Le titre de l’ouvrage pourrait sonner comme un constat sans appel. Et de fait les auteurs, tous deux philosophes, rapportent de leur périple aux frontières de l’Europe un portrait bien sombre de notre époque : « Il est devenu inimaginable de réclamer une solution décente à la crise des réfugiés car nous vivons dans la peur ». Plus encore, l’étranger, qui « pouvait tenir sa place par le fait qu’il venait d’un autre monde, assurant une sorte de passage entre l’ici et l’ailleurs », « a été dépouillé de toute sacralité.
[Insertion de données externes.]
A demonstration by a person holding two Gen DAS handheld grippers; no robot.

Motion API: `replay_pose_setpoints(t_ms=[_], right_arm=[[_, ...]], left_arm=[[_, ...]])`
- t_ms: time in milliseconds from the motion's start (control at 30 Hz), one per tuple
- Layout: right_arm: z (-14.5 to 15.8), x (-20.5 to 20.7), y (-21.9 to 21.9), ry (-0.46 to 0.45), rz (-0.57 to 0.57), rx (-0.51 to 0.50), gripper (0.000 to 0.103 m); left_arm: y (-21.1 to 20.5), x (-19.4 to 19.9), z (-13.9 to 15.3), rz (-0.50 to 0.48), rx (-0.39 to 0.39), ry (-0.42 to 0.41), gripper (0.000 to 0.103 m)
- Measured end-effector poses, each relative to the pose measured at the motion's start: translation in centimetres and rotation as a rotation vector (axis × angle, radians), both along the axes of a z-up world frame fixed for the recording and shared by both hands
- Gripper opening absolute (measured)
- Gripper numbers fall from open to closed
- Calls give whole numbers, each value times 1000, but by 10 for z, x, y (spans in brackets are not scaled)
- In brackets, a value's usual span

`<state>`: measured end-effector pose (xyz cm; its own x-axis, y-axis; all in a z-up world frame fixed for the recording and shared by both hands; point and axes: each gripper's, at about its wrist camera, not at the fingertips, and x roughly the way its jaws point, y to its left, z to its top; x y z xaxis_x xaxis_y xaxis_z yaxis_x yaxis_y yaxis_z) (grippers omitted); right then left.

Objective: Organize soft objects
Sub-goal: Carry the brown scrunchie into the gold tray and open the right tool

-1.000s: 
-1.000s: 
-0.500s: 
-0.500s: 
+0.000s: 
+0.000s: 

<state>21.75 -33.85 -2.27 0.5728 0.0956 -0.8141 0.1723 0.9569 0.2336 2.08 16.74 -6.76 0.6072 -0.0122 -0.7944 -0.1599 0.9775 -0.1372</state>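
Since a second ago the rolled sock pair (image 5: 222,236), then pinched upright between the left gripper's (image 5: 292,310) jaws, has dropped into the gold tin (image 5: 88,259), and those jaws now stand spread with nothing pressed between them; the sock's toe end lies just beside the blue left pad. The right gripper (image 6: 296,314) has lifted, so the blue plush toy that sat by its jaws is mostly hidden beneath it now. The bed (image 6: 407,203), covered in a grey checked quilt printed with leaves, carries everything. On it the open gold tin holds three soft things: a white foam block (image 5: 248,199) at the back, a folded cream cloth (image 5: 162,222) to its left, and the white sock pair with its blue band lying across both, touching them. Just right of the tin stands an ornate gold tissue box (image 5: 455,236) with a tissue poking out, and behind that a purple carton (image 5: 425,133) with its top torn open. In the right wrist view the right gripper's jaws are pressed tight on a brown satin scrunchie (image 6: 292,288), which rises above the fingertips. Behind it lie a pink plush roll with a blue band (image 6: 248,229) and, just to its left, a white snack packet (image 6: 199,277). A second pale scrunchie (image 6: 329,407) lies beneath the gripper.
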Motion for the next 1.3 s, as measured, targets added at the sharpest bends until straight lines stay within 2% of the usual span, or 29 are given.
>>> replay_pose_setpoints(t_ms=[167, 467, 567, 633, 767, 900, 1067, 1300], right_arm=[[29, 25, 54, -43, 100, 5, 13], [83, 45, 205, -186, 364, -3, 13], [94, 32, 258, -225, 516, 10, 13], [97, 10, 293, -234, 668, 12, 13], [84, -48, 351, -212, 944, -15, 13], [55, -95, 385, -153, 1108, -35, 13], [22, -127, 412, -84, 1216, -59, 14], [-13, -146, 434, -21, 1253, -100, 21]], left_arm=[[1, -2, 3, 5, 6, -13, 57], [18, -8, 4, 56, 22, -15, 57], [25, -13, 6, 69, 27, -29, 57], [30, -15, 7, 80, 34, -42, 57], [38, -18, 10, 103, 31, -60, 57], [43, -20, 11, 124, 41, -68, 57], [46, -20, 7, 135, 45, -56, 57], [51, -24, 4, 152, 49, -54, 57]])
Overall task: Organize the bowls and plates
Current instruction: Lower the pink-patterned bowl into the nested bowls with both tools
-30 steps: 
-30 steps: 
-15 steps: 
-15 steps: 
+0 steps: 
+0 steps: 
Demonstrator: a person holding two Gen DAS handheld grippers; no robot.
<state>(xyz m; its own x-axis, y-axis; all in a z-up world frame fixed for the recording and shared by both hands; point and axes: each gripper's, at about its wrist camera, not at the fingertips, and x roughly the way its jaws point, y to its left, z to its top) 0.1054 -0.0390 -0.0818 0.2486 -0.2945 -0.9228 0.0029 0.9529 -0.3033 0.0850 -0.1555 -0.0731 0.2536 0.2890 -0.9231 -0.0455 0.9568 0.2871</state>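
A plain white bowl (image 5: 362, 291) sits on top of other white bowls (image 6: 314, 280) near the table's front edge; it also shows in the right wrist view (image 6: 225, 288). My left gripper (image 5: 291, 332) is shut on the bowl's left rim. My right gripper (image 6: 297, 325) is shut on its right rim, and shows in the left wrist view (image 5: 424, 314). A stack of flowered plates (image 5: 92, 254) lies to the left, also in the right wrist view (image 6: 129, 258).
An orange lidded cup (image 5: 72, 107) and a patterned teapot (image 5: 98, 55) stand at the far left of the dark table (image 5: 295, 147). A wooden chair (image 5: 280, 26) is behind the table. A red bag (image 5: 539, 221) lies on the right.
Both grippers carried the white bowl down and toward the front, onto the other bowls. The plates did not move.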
Il n’est plus celui à qui on doit l’hospitalité du fait qu’il est étranger ». L’hospitalité serait-elle donc morte et enterrée ? Certes non : « à Calais, à Grande-Synthe, à Lampedusa, à Vintimille, à Tempelhof, dans tous les camps d’Europe et hors d’Europe, les bénévoles affluent ». Un élan né « de la certitude sensible que n’importe quelle vie équivaut à n’importe quelle autre vie ». Mais l’hospitalité, ce « soin approprié à des vies rendues vulnérables. Ces vies qui pourraient (…) être les nôtres », ne saurait relever de la seule éthique individuelle. Car elle est aussi « un risque, une épreuve existentielle », qui appelle « une solution collective, et donc politique ». C’est ici que le bât blesse : l’héritage des Lumières, celui de Kant en particulier, nous avaient civilisés : le droit à l’hospitalité – à bien distinguer de l’accueil durable – était devenu universel pour toute vie menacée. Aujourd’hui, le Vieux Continent dresse des murs, des barbelés, parce que ces hommes, ces femmes, ces enfants, que l’on nomme indifféremment « migrants » pour mieux les maintenir à distance. Une fois « animalisés », selon l’expression empruntée à Hannah Arendt, pourquoi se soucier encore de leurs histoires, de leurs projets, de leurs rêves ? Alors « le pouvoir (…) les dépose des années durant dans des camps pour les oublier et ne plus les voir ». Mais alors, que faire ? L’accueil inconditionnel n’est-il pas une réponse bien angélique ? Au contraire, selon Guillaume Le Blanc et Fabienne Brugère, qui plaident pour un « réalisme de l’hospitalité », revendiquant l’intérêt qu’a une société à être hospitalière, avant d’esquisser en guise de conclusion les grands axes de ce que pourrait être une « République bienveillante ».